DATA SEGMENT:
--------

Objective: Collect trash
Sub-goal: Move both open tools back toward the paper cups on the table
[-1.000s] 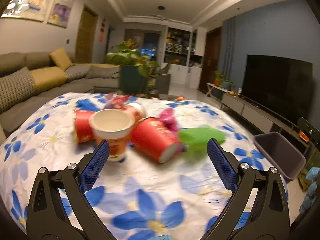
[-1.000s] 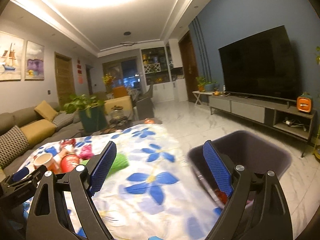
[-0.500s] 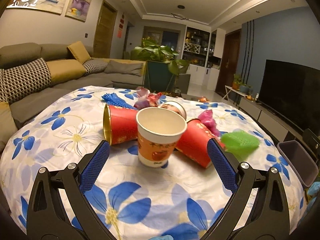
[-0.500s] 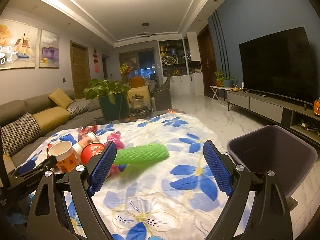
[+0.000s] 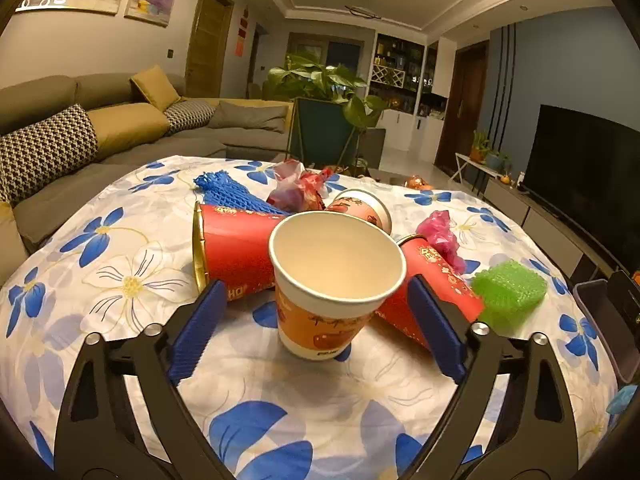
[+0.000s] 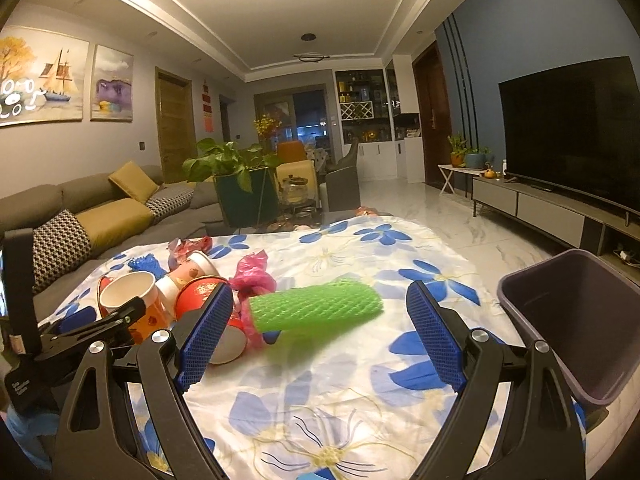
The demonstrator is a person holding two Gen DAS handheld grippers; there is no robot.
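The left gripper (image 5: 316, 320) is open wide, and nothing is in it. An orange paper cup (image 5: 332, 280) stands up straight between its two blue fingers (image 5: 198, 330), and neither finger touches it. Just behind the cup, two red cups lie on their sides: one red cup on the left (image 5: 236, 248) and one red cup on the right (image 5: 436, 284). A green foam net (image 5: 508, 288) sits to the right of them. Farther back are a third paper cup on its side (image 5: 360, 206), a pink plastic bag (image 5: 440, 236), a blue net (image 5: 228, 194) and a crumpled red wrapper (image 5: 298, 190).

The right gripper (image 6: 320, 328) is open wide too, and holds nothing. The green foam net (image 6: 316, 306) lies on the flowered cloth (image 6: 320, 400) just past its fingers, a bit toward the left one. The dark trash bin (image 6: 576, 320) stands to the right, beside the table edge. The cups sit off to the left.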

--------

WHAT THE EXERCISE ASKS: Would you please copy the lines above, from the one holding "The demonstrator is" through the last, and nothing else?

EXPECTED OUTPUT:
The demonstrator is a person holding two Gen DAS handheld grippers; there is no robot.
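The left gripper (image 5: 316, 320) is open wide, and nothing is in it. An orange paper cup (image 5: 332, 280) stands up straight between its two blue fingers (image 5: 198, 330), and neither finger touches it. Just behind the cup, two red cups lie on their sides: one red cup on the left (image 5: 236, 248) and one red cup on the right (image 5: 436, 284). A green foam net (image 5: 508, 288) sits to the right of them. Farther back are a third paper cup on its side (image 5: 360, 206), a pink plastic bag (image 5: 440, 236), a blue net (image 5: 228, 194) and a crumpled red wrapper (image 5: 298, 190).

The right gripper (image 6: 320, 328) is open wide too, and holds nothing. The green foam net (image 6: 316, 306) lies on the flowered cloth (image 6: 320, 400) just past its fingers, a bit toward the left one. The dark trash bin (image 6: 576, 320) stands to the right, beside the table edge. The cups sit off to the left.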

The required output is now complete.